Mentioned in this episode:

Optimal Blue Hedging and Trading – CompassEdge Loan and Trading Platform

INDUSTRY-LEADING, PROVEN ACCURACY Optimal Blue Hedging & Trading + Automation & Efficiency + Real-Time Risk Management + End-to-End Data Connections + Comprehensive Analytics & Modeling + Industry Expertise & Support To learn more about the benefits of hedging and trading with Optimal Blue, visit http://OptimalBlue.com/HT

Transcripts

Jim Glennon:

Welcome to Optimal Insights, your weekly source for real time rate data and expert capital markets commentary brought to you by Optimal Blue. Let's dive in and help you maximize your profitability this week.

Welcome to Optimal Insights, your weekly source for timely market analysis and expert commentary from Optimal Blue. I'm your host Jim Glennon, Vice president of hedging and Trading client services at Optimal Blue.

Our clients and industry partners have long relied on Optimal Blue for trusted insights and commentary, and these podcasts are an evolution of our commitment to keeping the industry informed. Let's dive into today's episode. Welcome everybody. Thanks for joining us on this Monday. It is March 24th. Got a great show for you today as always.

First we'll talk econ and current events with Alex. A lot going on. It's not just, just tariffs. Had a Fed meeting that we'll, we'll touch on and some other things to watch out for.

And then later we will be joined by Vimi from our desk, who you've all met before. We're going to talk a little bit about the full impact of rising delinquencies on government loans.

So James Cahill, a rising star and great writer on our desk, has developed a model to measure the effects of delinquencies on MSRs, so on servicing value and thus on pricing for, for mortgages. That's going out to the street right now and wrote a really good article about that on LinkedIn. So we'll talk through that a little bit.

And first, just in the way of data, we are really close to six and a half on the OBMMI.

So conventional 30 year just really hovering around that six and a half to six and five eight level, which is still, you know, the lowest we've seen this year.

It's not the 6% that we all really want to see to see that major jump in rate in the, in volume rather, but still trading sideways and maybe that's what we can hope for at this point.

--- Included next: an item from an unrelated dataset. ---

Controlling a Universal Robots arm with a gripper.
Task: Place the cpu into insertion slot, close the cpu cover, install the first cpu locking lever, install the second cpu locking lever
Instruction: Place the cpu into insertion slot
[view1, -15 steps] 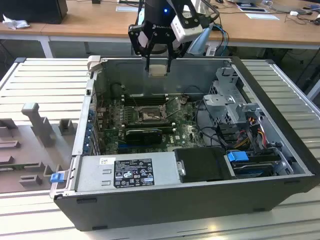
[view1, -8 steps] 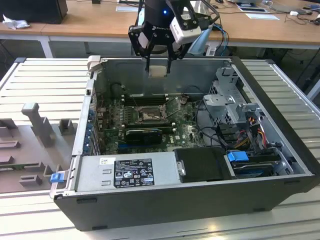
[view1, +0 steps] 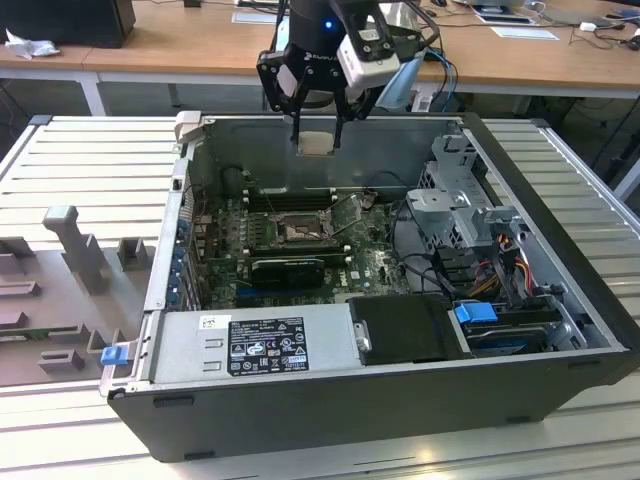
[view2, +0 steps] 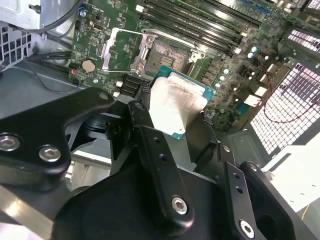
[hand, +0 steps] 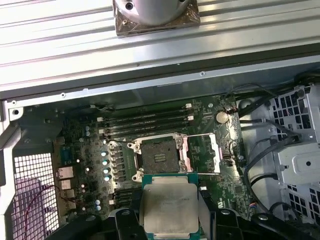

I think with all of the, the inflation talk and just general uncertainty in the market, I think we have kind of pressures pushing in both directions.

Right. And some a little bit of change of, of speak out of the Fed. So really keeping that, keeping in that range.

We're not worried about seven anymore for now, I guess. But we're also kind of hesitant to say that we're going to hit 6% before the end of the year.

I think a lot of variables could change that here in the near future. For now, volume is super healthy when you really look at it over the long term.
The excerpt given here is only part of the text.